Today, ClickFox claims to have found the “missing link in the 360-view of the entire customer chain”. It is the customer’s journey and not a random collection of data. While ClickFox hasn’t disclosed its revenue, but is well funded, and claims to have saved its clients over $1 billion.
ClickFox raised its first Series A funding of $4 million is 2004 followed by Series B and Series C of $12.5 million in 20018 and $ 17.9 million in 2010. The investors have been the likes of Cedar Fund and Morgan Stanley Alternative Investment Partners.
More Than A Click
ClickFox is not a superior customer service center but a company that recognizes and looks beyond just support or customer care. A consumer interaction with the organisation – called a touchpoint – can be more than just with its website. It can be when the marketing strategies are directed at them for sign ups or when the customer seeks solutions. The interaction happens through various channels and it requires companies to analyze the data thoughtfully, instead of mindlessly letting it pile up. In a way, ClickFox contextualises this information to help the company understand it better.
It calls this ‘journey analytics’.
When most companies add a customer care department and forget about it, ClickFox goes further to exhibit the department’s redundancy. Customer-facing staff may not understand the customer’s history and may not be able to offer quick, immediate solutions.
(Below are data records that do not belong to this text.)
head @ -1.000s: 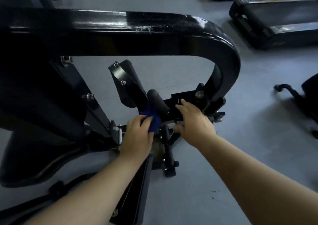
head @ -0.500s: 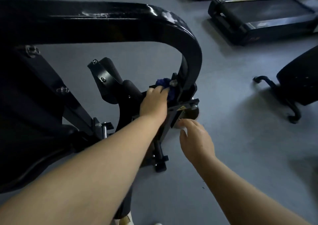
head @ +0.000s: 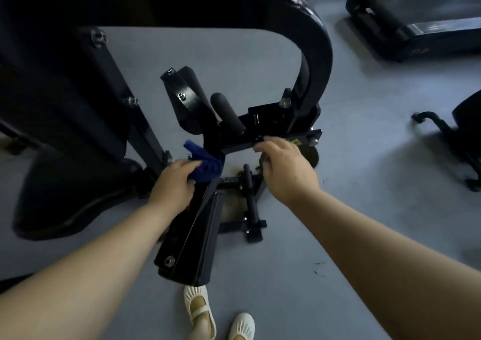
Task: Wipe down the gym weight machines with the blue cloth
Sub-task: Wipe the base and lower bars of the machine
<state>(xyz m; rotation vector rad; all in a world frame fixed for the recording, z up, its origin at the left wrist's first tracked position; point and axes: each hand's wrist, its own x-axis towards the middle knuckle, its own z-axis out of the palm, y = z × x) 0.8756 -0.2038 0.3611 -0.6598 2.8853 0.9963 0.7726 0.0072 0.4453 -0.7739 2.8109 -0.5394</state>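
Note:
A black weight machine [head: 316, 53] fills the upper left, with a thick curved frame tube arching over a low base. My left hand [head: 174, 181] is shut on the bunched blue cloth [head: 204, 161] and presses it against a slanted black bar low on the machine. A black foam roller [head: 226, 110] stands just above the cloth. My right hand [head: 285, 166] rests with curled fingers on the edge of a flat black bracket [head: 289, 138] at the foot of the curved tube. A black padded seat [head: 62, 183] lies at the left.
Grey floor [head: 364, 196] spreads to the right and below. A black treadmill [head: 416, 17] lies at the upper right, and a dark machine foot [head: 437, 126] reaches in from the right edge. My feet in white shoes [head: 200, 311] stand at the bottom centre.
My left hand has pulled the cloth back from the bolt by the curved tube down and left to the slanted bar. My right hand has risen from the floor side onto the flat bracket.

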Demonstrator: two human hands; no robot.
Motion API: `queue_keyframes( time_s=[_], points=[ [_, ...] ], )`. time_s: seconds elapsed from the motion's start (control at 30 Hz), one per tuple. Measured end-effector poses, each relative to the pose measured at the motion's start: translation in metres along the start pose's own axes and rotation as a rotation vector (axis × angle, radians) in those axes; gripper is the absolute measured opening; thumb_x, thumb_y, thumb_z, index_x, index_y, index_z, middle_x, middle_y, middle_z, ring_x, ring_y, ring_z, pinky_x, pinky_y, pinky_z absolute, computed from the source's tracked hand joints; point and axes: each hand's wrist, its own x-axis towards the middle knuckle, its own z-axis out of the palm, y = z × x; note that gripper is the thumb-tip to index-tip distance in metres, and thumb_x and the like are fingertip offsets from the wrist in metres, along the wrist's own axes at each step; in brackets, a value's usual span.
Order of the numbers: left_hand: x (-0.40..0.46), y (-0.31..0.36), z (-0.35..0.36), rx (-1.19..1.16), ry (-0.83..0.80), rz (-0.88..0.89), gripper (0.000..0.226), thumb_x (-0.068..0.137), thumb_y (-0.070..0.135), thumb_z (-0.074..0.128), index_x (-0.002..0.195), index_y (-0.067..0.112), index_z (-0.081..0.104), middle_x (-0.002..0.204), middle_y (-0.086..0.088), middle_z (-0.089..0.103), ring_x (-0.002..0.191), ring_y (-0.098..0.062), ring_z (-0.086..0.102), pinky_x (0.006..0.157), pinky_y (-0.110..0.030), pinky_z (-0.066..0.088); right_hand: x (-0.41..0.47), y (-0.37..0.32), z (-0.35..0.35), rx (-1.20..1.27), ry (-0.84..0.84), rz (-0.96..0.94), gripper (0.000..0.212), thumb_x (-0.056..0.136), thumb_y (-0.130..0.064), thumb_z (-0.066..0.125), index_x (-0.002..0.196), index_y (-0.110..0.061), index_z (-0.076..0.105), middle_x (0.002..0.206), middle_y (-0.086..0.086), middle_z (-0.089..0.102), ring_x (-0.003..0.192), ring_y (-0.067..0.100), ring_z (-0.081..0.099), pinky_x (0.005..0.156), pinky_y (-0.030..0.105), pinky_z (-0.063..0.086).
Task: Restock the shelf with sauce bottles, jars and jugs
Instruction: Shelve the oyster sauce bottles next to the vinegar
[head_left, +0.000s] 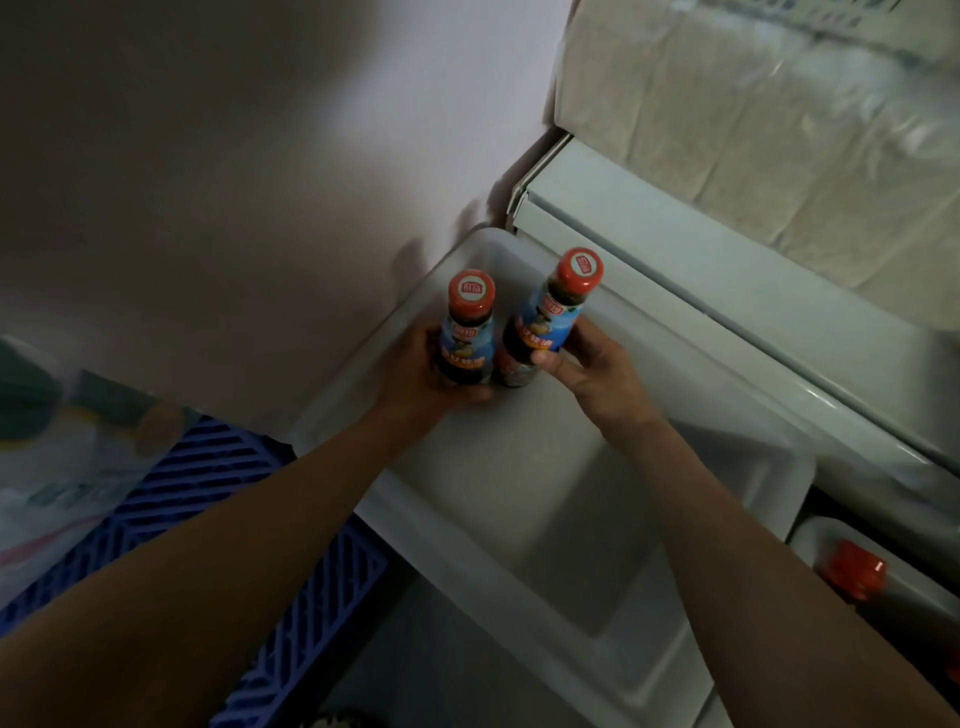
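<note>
1. Left hand (431, 371) grips one red-capped sauce bottle (466, 332); right hand (589, 371) grips a second bottle (550, 322), tilted right.
2. Both bottles sit side by side, touching low down, over the shelf's (519, 467) far-left corner.
3. Blue crate (218, 493) lies left of the shelf.

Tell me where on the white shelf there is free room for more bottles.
The shelf is bare from the wall-side corner, behind the two bottles, left and right, and all along the near stretch between the forearms. It is crowded only where the left hand and right hand hold the bottles.
</note>
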Motion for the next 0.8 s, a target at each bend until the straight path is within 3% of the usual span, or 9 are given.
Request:
queue_keyframes(
  time_s=[0.1,0.17,0.23,0.37,0.47,0.57,0.7,0.8],
  points=[
    [-0.002,-0.002,0.000,-0.042,-0.031,-0.035,0.083,0.054,0.003,0.091,0.127,0.004,0.052,0.123,-0.010,0.065,0.114,-0.023,0.063,0.092,-0.034,0.056,-0.002,0.004,0.003,0.004,-0.022,-0.016,0.050,0.087,0.003,0.071,0.134,0.001,0.055,0.124,0.004,0.066,0.113,0.003,0.062,0.100,0.021,0.047],
    [-0.002,-0.005,0.000,-0.075,-0.051,-0.023,0.076,0.067,-0.015,0.079,0.134,0.000,0.047,0.131,-0.014,0.060,0.119,-0.025,0.059,0.089,-0.026,0.054,0.001,0.004,0.007,0.012,-0.029,-0.019,0.054,0.084,0.005,0.073,0.135,0.000,0.054,0.125,0.006,0.065,0.114,0.004,0.061,0.099,0.020,0.048],
    [-0.002,-0.007,-0.001,-0.080,-0.072,0.006,0.074,0.072,-0.019,0.073,0.138,0.000,0.045,0.136,-0.015,0.058,0.123,-0.025,0.058,0.090,-0.024,0.053,0.002,0.006,0.009,0.035,-0.025,-0.012,0.059,0.081,0.006,0.075,0.136,0.001,0.054,0.125,0.008,0.065,0.116,0.008,0.061,0.100,0.023,0.049],
    [0.000,-0.007,-0.004,-0.114,-0.057,-0.039,0.075,0.071,-0.015,0.076,0.138,0.003,0.048,0.133,-0.010,0.061,0.122,-0.022,0.059,0.091,-0.025,0.054,0.000,0.010,0.013,0.067,-0.030,0.009,0.066,0.078,0.005,0.079,0.138,-0.002,0.052,0.132,0.013,0.063,0.127,0.021,0.057,0.109,0.034,0.046],
    [0.001,-0.006,-0.003,-0.084,-0.067,-0.021,0.079,0.067,-0.006,0.084,0.136,0.004,0.048,0.133,-0.010,0.061,0.123,-0.023,0.059,0.099,-0.035,0.052,0.000,0.008,0.015,0.077,-0.006,0.015,0.066,0.079,0.004,0.078,0.139,-0.001,0.052,0.133,0.011,0.064,0.126,0.020,0.059,0.112,0.034,0.044],
    [0.001,-0.001,0.000,-0.058,-0.069,0.000,0.081,0.063,0.008,0.086,0.135,0.009,0.049,0.130,-0.006,0.063,0.122,-0.020,0.059,0.097,-0.034,0.053,0.000,0.005,0.013,0.104,-0.009,0.043,0.065,0.080,0.003,0.078,0.139,-0.002,0.053,0.133,0.010,0.065,0.125,0.022,0.060,0.111,0.037,0.046],
    [-0.013,0.013,0.004,-0.125,-0.106,-0.045,0.085,0.055,0.019,0.090,0.131,0.016,0.053,0.124,-0.001,0.067,0.114,-0.014,0.064,0.089,-0.031,0.056,-0.015,0.003,0.009,0.156,0.043,0.117,0.055,0.082,0.000,0.077,0.134,-0.010,0.059,0.122,-0.003,0.070,0.115,0.006,0.064,0.104,0.028,0.050],
    [-0.038,0.028,0.009,-0.210,-0.163,-0.117,0.067,0.064,0.015,0.086,0.123,0.025,0.058,0.117,0.003,0.070,0.109,-0.014,0.067,0.090,-0.035,0.056,-0.041,-0.004,0.008,0.213,0.085,0.186,0.050,0.085,-0.009,0.078,0.132,-0.014,0.062,0.122,-0.003,0.071,0.119,0.011,0.064,0.103,0.035,0.051]
  ],
)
While data is not an all-in-one panacea, ClickFox’s pitch is for companies to use its journey analytics to improve customer relationships. But ClickFox is not the only one. Several other companies such as Verint, Salesforce, Adobe Campaigns, among others are also offering journey analytics software that has helped reshape the industry.
Mapping Customer Journeys
According to Pacelli, “(Journey analytics) takes unstructured data and creates a behavioural blueprint of everything you did when you called your bank and went through either a voice prompt or a touchtone prompt, step by step.” While this obviously means that you’re watched like a hawk, ClickFox claims to use this information to provide you with better service.
In each product that ClickFox runs, like Fox which ingests data and performs advanced analytics or Trace which identifies improvement opportunities; visualisation of a customer’s journey from the beginning to now is the most important tool. The tools also allow analysts to dig deep in a given metric.
For example, if they know that you do a task regularly, as in the case of other startups that track behaviour and usage, they will “start creating predictability behavior patterns” and try to be proactive. This also means predicting when and how you’re going to face an issue and eliminating that frightening customer service call.
Journey analytics can help identify what annoys customers. In a blog, ClickFox’s Chief Analytics Officer, Robert Bagley notes the case of a bank where its journey analysts realized the following: “When a customer is facing bill payment challenges – failed payments on the web, for example – an ad for a new card triggered negative reactions and often resulted in the customer closing their account entirely.”
Bagley concluded with what can be considered ClickFox’s biggest USP: Mapping concurrent journeys, not just focusing on marketing or sales, could have prevented the loss of business.